## TASK DESCRIPTION
Your answer should be the lines of the listing that contain the word "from".

## INPUT DATA
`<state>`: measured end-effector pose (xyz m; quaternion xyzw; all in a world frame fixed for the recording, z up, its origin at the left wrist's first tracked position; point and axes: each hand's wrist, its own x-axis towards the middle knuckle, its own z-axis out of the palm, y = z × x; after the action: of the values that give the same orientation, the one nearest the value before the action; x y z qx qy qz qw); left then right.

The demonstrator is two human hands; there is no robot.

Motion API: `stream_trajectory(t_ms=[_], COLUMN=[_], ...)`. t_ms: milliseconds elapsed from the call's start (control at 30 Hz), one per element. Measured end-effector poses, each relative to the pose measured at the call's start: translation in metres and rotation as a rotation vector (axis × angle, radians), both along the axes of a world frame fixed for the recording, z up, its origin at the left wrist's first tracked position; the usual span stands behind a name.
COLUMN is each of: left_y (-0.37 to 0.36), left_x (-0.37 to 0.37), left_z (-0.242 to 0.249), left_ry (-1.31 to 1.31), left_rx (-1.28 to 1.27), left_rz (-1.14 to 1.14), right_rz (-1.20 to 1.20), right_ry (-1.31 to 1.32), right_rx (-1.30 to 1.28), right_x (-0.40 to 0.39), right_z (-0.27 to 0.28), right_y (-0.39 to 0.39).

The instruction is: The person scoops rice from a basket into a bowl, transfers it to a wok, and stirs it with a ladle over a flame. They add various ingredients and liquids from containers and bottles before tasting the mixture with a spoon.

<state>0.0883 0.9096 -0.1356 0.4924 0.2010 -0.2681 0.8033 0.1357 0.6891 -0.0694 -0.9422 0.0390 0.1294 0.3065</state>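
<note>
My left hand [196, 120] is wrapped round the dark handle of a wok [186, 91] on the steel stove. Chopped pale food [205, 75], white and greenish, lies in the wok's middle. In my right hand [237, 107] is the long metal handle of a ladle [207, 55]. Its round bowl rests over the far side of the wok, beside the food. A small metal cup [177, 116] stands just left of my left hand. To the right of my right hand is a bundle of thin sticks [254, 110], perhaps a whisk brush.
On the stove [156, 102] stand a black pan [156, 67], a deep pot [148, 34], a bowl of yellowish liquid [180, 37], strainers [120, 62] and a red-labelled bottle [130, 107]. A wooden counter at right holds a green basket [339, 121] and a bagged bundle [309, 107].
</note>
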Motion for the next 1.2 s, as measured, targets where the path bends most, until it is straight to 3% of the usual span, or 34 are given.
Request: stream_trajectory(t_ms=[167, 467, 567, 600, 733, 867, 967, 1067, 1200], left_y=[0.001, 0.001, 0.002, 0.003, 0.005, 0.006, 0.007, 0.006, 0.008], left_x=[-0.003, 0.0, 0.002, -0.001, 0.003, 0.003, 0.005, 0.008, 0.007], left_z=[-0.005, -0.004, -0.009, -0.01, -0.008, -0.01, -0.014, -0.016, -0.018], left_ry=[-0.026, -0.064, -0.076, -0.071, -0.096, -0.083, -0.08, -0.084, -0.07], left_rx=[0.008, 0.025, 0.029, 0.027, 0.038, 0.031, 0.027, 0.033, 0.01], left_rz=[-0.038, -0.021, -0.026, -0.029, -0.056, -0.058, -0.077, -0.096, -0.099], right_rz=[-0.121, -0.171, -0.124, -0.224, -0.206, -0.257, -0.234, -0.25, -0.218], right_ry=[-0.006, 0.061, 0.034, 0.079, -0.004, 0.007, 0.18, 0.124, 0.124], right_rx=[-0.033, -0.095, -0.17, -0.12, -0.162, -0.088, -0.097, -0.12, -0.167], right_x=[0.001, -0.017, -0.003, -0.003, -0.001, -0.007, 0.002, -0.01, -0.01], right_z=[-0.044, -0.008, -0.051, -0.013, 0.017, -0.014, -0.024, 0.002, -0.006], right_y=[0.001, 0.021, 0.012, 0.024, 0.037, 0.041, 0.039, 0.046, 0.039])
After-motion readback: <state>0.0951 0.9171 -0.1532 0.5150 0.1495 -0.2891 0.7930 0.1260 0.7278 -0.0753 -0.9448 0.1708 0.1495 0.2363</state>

## RESULT FOR THIS EXERCISE
Motion API: `stream_trajectory(t_ms=[_], COLUMN=[_], ...)`. t_ms: milliseconds elapsed from the call's start (control at 30 Hz), one per element. Measured end-effector poses, each relative to the pose measured at the call's start: translation in metres and rotation as a rotation vector (axis × angle, radians), both along the axes of a world frame fixed for the recording, z up, its origin at the left wrist's first tracked position; the usual span stands behind a name.
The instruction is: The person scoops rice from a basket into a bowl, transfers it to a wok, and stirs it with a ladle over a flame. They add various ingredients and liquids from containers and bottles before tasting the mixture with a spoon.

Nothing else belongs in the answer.